Required work
Every line below is to be given again precisely; images are to be left out.

----------------

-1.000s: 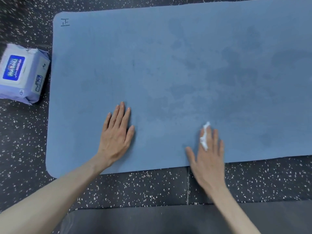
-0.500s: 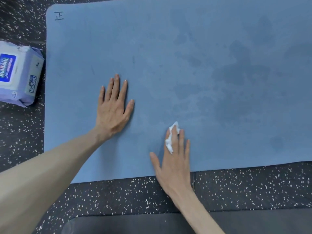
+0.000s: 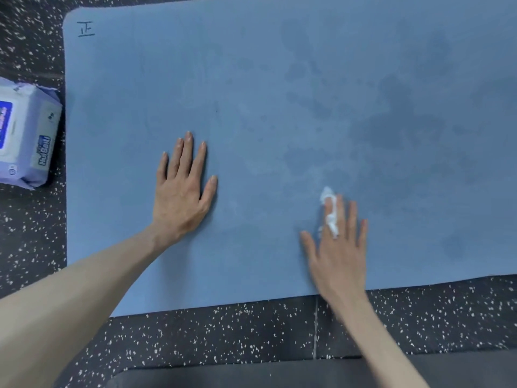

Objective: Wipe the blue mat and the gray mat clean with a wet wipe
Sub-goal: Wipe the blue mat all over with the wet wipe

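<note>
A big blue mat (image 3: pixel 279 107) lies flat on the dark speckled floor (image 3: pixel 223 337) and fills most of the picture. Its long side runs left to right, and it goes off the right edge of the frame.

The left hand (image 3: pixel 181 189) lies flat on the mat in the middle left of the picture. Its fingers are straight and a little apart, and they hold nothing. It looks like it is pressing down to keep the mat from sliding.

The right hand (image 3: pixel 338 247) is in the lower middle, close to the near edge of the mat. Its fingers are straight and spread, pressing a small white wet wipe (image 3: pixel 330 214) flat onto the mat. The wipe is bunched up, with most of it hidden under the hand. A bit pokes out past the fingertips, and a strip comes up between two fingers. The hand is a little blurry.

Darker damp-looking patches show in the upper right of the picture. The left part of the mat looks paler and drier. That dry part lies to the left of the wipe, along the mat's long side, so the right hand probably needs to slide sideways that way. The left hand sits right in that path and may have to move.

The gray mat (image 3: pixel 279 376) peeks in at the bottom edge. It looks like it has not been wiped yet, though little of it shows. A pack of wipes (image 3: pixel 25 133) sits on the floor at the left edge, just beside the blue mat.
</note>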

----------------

Solution for this problem
-1.000s: 
-0.500s: 
+0.000s: 

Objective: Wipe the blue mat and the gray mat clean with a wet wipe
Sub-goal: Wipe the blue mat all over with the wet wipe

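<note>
A big blue mat (image 3: pixel 279 107) lies flat on the dark speckled floor (image 3: pixel 223 337) and fills most of the picture. Its long side runs left to right, and it goes off the right edge of the frame.

The left hand (image 3: pixel 181 189) lies flat on the mat in the middle left of the picture. Its fingers are straight and a little apart, and they hold nothing. It looks like it is pressing down to keep the mat from sliding.

The right hand (image 3: pixel 338 247) is in the lower middle, close to the near edge of the mat. Its fingers are straight and spread, pressing a small white wet wipe (image 3: pixel 330 214) flat onto the mat. The wipe is bunched up, with most of it hidden under the hand. A bit pokes out past the fingertips, and a strip comes up between two fingers. The hand is a little blurry.

Darker damp-looking patches show in the upper right of the picture. The left part of the mat looks paler and drier. That dry part lies to the left of the wipe, along the mat's long side, so the right hand probably needs to slide sideways that way. The left hand sits right in that path and may have to move.

The gray mat (image 3: pixel 279 376) peeks in at the bottom edge. It looks like it has not been wiped yet, though little of it shows. A pack of wipes (image 3: pixel 25 133) sits on the floor at the left edge, just beside the blue mat.
</note>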

The response to the exercise is now finished.